Source: http://www.smh.com.au/articles/2008/02/13/1202760379056.html

INTRODUCTION TO THE WORK OF EXPERIMENTUM MUNDI AND GIORGIO BATTISTELLI

Italian contemporary composer Giorgio Battistelli integrates and transforms sounds associated with traditional working environments into music in his extraordinary ensemble Experimentum Mundi. The works of Giorgio Battistelli (b. 1953) are often linked to the theatre, and even his instrumental works are highly dramatic, with various instruments and elements considered as 'characters' in a drama. For the past 20 years, Experimentum Mundi has been one of the most-performed works of 'musique concrete,' i.e. music made with everyday objects instead of conventional instruments.

Inspired by everyday sounds of craftsmen from his hometown Albano Laziale, Battistelli created a score that has been performed successfully around the world for 18 years.. What makes it so unique, is the fact that except for the percussionist, all "musicians" are musical laymen.

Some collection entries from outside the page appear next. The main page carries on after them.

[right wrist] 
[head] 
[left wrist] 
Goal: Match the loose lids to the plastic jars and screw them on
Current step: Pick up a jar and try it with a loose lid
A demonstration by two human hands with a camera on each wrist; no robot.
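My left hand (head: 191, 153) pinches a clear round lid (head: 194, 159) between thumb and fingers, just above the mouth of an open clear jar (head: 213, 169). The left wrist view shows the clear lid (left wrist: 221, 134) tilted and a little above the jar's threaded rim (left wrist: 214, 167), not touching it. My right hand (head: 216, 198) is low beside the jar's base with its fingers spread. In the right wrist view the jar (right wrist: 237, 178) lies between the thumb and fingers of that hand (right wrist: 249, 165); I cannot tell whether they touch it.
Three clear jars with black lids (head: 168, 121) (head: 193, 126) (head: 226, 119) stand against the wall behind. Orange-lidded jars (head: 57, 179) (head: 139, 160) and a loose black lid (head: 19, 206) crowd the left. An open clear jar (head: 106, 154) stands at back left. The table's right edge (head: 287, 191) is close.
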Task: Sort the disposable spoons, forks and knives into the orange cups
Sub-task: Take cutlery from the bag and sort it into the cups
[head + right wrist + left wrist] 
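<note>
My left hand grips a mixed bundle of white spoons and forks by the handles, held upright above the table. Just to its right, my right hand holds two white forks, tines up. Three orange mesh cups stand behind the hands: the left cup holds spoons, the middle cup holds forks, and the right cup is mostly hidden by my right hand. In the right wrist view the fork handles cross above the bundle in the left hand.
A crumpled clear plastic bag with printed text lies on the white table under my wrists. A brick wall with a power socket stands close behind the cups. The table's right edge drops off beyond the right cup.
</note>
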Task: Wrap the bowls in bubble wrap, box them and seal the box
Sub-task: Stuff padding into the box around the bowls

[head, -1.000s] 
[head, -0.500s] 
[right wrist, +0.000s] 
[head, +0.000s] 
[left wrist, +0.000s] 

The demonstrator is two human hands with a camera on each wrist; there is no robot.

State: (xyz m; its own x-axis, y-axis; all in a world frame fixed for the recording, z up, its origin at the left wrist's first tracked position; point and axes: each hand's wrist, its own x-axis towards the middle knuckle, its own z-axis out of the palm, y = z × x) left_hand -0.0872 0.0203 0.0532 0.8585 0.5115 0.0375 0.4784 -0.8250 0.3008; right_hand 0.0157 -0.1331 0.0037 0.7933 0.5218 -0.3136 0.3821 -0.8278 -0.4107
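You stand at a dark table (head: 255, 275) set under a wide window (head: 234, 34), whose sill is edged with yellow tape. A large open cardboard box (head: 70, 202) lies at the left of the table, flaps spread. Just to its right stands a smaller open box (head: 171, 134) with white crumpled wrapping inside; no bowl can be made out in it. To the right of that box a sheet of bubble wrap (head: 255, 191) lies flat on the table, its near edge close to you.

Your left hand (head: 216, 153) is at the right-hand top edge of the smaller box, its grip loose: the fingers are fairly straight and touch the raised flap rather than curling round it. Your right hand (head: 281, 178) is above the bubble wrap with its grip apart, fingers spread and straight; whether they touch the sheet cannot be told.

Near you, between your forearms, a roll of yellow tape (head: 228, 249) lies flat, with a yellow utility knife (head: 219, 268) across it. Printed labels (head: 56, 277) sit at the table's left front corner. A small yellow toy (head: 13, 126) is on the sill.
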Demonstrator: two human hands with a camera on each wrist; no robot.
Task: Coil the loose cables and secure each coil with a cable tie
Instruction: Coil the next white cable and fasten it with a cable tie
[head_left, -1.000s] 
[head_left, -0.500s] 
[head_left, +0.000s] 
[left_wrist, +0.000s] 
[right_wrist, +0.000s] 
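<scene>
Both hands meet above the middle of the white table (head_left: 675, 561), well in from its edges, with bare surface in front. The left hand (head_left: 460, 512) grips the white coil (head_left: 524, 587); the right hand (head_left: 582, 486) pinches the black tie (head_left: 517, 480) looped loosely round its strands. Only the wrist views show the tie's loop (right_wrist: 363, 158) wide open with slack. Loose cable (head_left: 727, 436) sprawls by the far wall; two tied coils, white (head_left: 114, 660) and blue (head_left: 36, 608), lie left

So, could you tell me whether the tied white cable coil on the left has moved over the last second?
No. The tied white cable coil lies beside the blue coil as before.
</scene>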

They are exactly the same craftsmen whose work forms the basis of the composition.

Begin by showing students a short example of the work of Experimentum Mundi

available on Youtube: http://www.youtube.com/watch?v=U28bSTvSOD8

The short clip shows a moment from a recent work in which composer Giorgio Battistelli took sixteen artisans dressed in overalls and aprons and set them to work producing a compelling and evocative symphony. Demolishing the barriers between life and art, everyday tools become musical instruments and the workmen transform into musicians in this fantastical and memorable performance piece.

New Music Theatre

Giorgio Battistelli, originally a percussionist, studied with Kagel and Stockhausen in Germany and worked in Paris where he was influenced by Aphergis and Bussotti. The work that made him well known grew directly out of his ability to think about and hear music from a percussionist’s point of view. Experimentum Mundi had its origins in the rhythmic tappings of the shoemaker at work. Craftsmen of all sorts – originally all from his hometown near Rome – were instructed to do what they do. The score asks for 10kg of flour, 30kg of eggs, 70kg of bricks, and 50kg of sand as raw materials. There is an end result to the performance: shoes are made, knives are sharpened, a wall one meter high goes up, and the pasta is ready to eat. All those activities produce rhythms and sounds that not only reproduce a traditional soundscape of human life but also connect to many ideological, historical, and sociological ideas.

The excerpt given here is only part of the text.